> _WHAT IS EXPECTED_: In the data below, which lines contain "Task"? List them by copying each one.

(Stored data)

_ _ _ _

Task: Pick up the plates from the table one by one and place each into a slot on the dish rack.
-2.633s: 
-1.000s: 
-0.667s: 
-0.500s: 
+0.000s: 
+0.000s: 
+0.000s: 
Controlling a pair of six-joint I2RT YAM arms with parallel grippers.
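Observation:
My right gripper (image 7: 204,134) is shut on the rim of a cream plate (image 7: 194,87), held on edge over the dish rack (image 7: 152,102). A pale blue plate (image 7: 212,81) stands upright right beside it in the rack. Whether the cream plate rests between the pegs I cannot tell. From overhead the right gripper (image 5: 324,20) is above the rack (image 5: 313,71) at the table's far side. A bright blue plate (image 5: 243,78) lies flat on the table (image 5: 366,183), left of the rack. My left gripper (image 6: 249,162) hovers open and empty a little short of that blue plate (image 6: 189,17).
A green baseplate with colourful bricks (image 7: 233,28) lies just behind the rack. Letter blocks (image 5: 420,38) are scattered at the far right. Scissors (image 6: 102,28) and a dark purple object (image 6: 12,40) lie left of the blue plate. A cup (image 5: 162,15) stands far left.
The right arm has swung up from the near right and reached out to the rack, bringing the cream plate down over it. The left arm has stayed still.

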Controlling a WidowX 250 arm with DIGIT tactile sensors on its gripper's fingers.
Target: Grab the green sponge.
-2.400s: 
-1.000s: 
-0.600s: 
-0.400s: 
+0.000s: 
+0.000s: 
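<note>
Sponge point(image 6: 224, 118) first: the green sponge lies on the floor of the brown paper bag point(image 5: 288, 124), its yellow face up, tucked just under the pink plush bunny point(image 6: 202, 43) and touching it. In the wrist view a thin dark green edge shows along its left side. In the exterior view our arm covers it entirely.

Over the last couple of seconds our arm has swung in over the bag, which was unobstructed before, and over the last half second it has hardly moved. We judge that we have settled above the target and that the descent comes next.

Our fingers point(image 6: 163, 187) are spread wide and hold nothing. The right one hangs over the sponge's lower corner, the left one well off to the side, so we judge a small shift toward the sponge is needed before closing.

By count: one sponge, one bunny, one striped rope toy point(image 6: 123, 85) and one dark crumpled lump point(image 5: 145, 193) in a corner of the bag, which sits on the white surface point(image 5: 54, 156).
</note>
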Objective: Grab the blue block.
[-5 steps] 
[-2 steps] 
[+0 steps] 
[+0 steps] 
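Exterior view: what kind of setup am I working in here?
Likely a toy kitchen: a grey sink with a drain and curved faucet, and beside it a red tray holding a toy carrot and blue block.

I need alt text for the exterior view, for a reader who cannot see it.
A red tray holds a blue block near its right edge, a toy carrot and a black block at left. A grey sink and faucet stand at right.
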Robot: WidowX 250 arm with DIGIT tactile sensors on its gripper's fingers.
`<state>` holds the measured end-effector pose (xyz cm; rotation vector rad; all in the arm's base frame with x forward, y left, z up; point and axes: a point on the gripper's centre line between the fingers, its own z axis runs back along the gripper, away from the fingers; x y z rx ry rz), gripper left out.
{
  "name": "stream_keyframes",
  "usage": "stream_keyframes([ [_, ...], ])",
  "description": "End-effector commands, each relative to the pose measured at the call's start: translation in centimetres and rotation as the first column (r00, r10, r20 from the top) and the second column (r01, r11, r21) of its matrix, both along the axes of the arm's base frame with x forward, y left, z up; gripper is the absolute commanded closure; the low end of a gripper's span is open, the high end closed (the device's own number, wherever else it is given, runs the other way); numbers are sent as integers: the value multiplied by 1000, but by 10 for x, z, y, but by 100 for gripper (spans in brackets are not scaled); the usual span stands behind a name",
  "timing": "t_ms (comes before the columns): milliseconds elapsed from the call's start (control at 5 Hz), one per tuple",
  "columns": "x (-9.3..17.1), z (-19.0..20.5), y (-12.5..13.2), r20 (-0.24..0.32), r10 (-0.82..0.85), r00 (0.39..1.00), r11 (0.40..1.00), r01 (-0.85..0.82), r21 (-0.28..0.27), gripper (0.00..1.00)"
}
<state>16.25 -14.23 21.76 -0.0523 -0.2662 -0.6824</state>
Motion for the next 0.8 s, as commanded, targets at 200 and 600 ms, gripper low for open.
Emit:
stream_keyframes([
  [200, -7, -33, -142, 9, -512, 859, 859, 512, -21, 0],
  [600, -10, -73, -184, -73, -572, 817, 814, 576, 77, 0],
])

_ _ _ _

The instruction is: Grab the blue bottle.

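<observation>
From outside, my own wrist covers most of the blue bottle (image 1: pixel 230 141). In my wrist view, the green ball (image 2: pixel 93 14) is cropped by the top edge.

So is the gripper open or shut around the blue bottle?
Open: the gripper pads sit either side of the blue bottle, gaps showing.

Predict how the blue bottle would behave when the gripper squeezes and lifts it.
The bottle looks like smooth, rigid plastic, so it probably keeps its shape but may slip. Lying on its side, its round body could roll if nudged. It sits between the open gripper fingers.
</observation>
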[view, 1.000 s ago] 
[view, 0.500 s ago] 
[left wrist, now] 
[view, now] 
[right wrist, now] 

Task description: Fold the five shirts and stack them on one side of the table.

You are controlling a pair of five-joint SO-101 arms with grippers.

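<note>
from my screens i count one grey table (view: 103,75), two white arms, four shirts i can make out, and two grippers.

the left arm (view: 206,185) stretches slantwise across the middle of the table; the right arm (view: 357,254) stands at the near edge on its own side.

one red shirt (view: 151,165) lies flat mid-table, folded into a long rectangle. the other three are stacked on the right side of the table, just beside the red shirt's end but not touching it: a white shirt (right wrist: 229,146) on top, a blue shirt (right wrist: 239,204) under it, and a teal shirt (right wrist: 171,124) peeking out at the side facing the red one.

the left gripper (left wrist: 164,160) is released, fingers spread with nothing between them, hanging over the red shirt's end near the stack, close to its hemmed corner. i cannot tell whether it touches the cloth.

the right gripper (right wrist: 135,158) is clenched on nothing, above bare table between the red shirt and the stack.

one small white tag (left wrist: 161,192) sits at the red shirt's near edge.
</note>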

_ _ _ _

> _ANSWER SPACE_:
Task: Pick up the plates from the table one by one and place each into a slot on the dish rack.
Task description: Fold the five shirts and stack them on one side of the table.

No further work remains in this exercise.